Are there things I shouldn't do?

  • Don't feel that you have to stay. 
    If you make a visit during calling hours there's no reason your stay has to be a lengthy one.  Your time and presence will be appreciated regardless.
  • Don't be afraid to laugh. 
    Remembering their loved one fondly can mean sharing a funny story or two. Just be mindful of the time and place; if others are sharing, then you may do so too. There is simply no good reason you shouldn't talk about the deceased in a happy, positive tone.  Focusing on the good is a powerful coping strategy that helps begin the healing process.
  • Don't feel you have to view the deceased if there is an open casket. 
    Act according to what is comfortable to you.  You are there to show love and support to the surviving family and friends.
  • Be sure children are well supervised. 

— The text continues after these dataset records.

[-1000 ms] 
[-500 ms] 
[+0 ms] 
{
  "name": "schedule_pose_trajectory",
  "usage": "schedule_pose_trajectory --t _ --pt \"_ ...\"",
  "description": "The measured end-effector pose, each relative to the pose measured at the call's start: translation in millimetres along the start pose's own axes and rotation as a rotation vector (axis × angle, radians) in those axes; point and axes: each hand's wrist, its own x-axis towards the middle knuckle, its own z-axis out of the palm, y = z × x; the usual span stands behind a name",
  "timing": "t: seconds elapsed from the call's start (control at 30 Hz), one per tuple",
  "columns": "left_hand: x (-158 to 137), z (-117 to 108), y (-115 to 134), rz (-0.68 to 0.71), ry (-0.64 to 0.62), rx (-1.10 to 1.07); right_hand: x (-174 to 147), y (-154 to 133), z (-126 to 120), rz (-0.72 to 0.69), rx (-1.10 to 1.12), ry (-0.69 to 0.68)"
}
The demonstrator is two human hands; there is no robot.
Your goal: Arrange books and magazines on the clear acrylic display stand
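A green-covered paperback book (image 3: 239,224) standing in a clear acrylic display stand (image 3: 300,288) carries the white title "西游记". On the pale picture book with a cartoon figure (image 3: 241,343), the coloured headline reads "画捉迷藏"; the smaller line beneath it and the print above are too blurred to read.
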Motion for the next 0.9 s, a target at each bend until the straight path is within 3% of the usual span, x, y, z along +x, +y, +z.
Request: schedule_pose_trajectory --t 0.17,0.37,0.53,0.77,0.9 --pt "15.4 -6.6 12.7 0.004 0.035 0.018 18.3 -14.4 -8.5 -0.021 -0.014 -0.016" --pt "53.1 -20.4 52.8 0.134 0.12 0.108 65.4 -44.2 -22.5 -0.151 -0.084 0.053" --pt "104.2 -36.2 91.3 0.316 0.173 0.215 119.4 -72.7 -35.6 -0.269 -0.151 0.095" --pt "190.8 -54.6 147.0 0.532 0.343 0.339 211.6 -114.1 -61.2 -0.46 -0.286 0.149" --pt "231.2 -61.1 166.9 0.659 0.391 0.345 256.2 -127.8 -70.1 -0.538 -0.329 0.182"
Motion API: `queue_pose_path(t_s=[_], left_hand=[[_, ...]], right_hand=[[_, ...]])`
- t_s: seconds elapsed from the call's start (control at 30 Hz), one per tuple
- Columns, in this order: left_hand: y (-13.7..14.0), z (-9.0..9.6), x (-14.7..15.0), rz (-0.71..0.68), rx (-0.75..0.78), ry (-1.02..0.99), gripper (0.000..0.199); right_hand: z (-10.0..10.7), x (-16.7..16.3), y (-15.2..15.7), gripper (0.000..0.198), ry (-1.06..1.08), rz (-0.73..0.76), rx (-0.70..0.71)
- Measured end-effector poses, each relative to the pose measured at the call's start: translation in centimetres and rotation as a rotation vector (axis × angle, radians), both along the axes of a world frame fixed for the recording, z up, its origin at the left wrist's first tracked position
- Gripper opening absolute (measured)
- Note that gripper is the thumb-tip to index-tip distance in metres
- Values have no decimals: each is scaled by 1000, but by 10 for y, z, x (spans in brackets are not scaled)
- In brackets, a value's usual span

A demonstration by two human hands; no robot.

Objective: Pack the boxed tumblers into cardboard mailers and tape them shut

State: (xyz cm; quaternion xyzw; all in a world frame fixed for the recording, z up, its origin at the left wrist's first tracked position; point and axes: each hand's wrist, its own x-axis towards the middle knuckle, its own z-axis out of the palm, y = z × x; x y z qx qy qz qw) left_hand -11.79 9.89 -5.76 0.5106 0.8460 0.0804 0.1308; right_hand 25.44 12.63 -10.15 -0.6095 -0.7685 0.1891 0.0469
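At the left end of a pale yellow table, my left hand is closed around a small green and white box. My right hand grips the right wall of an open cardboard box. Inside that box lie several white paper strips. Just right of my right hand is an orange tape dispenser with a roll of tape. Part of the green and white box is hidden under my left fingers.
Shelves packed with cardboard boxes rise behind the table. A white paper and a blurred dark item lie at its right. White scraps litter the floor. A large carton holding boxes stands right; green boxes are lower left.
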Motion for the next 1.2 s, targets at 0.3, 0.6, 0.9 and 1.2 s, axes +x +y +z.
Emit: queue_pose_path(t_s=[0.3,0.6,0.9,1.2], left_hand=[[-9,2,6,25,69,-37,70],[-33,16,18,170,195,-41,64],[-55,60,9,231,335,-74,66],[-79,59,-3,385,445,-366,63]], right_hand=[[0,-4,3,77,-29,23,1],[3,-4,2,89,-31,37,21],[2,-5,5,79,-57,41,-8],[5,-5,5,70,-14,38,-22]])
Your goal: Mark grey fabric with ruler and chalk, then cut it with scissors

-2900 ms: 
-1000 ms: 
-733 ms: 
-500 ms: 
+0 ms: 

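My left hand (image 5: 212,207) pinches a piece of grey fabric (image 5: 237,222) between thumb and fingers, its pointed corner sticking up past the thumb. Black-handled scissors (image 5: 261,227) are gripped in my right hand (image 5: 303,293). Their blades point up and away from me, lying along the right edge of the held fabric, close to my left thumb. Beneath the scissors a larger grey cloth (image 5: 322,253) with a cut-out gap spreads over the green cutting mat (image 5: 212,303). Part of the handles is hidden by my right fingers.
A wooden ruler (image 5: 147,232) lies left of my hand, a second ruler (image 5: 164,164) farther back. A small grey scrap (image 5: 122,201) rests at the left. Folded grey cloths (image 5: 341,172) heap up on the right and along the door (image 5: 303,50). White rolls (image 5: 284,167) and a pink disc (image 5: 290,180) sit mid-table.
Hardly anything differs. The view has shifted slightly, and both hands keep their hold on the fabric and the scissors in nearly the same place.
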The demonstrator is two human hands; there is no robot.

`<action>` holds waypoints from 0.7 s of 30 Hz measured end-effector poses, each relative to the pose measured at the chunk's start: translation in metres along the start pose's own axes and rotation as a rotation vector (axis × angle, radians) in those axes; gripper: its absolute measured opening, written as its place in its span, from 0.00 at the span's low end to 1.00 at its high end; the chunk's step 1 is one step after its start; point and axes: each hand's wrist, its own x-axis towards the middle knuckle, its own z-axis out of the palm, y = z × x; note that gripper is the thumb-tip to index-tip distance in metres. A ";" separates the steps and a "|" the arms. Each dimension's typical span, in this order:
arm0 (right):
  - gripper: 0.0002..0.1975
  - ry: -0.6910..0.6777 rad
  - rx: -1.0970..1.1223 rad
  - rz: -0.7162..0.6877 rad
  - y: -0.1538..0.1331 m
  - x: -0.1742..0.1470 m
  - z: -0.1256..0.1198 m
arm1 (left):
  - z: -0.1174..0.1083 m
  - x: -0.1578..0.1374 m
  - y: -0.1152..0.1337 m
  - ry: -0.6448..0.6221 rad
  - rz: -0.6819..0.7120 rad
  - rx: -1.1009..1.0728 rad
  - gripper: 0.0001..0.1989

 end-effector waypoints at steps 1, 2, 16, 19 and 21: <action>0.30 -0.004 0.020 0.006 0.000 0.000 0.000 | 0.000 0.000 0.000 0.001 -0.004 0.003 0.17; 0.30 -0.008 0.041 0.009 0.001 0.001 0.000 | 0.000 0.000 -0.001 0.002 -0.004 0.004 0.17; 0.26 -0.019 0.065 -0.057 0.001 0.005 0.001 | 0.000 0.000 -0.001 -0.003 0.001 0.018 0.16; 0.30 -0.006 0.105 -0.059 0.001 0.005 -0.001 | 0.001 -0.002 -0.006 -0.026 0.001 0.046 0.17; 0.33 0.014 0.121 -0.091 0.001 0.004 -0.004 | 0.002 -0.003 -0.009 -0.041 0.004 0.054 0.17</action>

    If your children will be uncomfortable or you may not be able to supervise them while you visit with the family, you may want to consider leaving them with other family members or a sitter.  But, never hesitate to involve your children in visitation or the funeral service if they had a relationship with the deceased and are comfortable in doing so.
  • Don't leave your cell phone on. 
    It is best to silence cell phones or perhaps leave them in your vehicle.  Receiving calls or checking messages and social media may be perceived as a distraction by grieving family members and friends.
  • Don't neglect to step into the receiving line. 
    Be sure the family is aware of your presence by simply stating how sorry you are for their loss and sharing your name and how you knew the deceased.
  • Don't be too hard on yourself if you make a mistake. 
    No one is perfect, and mistakes can happen.  If you feel you have made a mistake, simply apologize and focus on supporting the family.

Most importantly, let the family know they have your support no-- and in the days, weeks, and months beyond the funeral service.